L’enjeu de la protection des mineurs
En France, on estime que 60 000 à 80 000 enfants sont exposés aux phénomènes sectaires. Le 5 mars 2007, le législateur a pris en compte les préconisations de la Miviludes, augmentant les seuils de vigilance. L’enjeu est de détecter des contextes qui peuvent être porteurs d’une dérive. « L’enfant accorde une confiance aveugle à ses parents, le laissant croire à sa propre sécurité », souligne M. Fenech. Le priver de ses droits fondamentaux pour en faire un futur adepte est le moteur d’un « handicap social certain par la suite », ajoute-t-il. Le président de la Miviludes évoque le cas d’un groupe duquel il a été à la rencontre : « Quatorze enfants y vivaient, tous non scolarisés. Ils savaient lire, écrire et compter mais aucun n’avait de connaissance du monde. C’était l’époque de la coupe du monde et un garçon de 12 ans était incapable de m’en parler ou de me citer un joueur. Pareillement, une jeune fille de 18 ans n’a pas su me donner le nom d’une personnalité connue du cinéma, de la musique ou autre. »

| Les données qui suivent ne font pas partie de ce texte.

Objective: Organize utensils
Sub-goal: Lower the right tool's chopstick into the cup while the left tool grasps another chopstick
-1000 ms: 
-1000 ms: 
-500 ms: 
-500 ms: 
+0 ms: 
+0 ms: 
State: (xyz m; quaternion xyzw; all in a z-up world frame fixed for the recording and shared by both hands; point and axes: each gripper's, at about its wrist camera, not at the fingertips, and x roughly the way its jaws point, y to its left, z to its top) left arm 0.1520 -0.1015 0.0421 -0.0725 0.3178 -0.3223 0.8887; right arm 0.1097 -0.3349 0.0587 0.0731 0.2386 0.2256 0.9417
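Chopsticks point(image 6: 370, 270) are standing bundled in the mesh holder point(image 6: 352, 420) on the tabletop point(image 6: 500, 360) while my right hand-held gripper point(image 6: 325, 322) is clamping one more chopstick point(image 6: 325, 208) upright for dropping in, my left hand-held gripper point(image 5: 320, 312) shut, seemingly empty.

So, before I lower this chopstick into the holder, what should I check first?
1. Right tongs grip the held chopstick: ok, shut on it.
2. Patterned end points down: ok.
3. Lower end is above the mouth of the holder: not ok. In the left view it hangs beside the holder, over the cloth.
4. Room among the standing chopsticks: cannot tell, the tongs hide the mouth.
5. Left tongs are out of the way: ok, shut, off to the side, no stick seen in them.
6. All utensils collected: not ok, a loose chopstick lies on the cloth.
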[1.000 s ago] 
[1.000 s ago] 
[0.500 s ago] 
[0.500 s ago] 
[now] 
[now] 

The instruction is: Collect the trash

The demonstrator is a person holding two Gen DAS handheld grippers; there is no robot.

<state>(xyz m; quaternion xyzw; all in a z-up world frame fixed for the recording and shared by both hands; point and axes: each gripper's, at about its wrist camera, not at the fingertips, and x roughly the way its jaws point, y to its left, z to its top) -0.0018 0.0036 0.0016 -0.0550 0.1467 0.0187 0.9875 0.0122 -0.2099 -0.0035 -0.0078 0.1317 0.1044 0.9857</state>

Georges Fenech insiste : « Au niveau de l’enfance, le danger sectaire est une réalité indicible que les pouvoirs publics doivent être en mesure d’identifier ». La mission interministérielle a fait paraitre en 2010 le guide « La protection des mineurs contre les dérives sectaires » (disponible ici) dans le prolongement de la commission d’enquête parlementaire « L’enfance volée : les mineurs victimes de sectes » de 2006.
Georges Fenech : « Il reste beaucoup à faire »
La culture américano-britannique considère ce que nous appelons « sectes » comme de simples mouvements religieux. La France est régulièrement critiquée notamment par les Etats-Unis. Le président du Miviludes n’a pas manqué de rappeler que « l’action menée n’est en rien liberticide ni attentatoire à la liberté de religion. On demande juste à ces personnes de respecter la loi. »
L’Australie, bien que de culture anglo-saxonne, semble être prête à s’inspirer de la France. En fin de semaine, la mission interministérielle se rendra à Canberra pour une rencontre initiée par le sénat australien. En outre, demain est prévu un colloque au sein de l’Assemblée Nationale organisé à l’initiative du groupe d’étude sur les sectes. C’est aussi l’occasion de célébrer 10ème anniversaire de la loi About-Picard sur la prévention et la répression des mouvements sectaires portant atteinte aux droits de l’homme et aux libertés fondamentales. Enfin, une rencontre est programmée courant novembre à Monaco pour défendre, avec le ministère de la famille, un programme européen de protection des mineurs.
Le sujet des dérives sectaires est sans cesse réactivé par la Miviludes auprès des instances compétentes. Au niveau européen et international, des tournants sont à attendre. La sujétion physique ou psychologique quelle qu’elle soit doit être évincée au profit des libertés publiques et du principe de laïcité.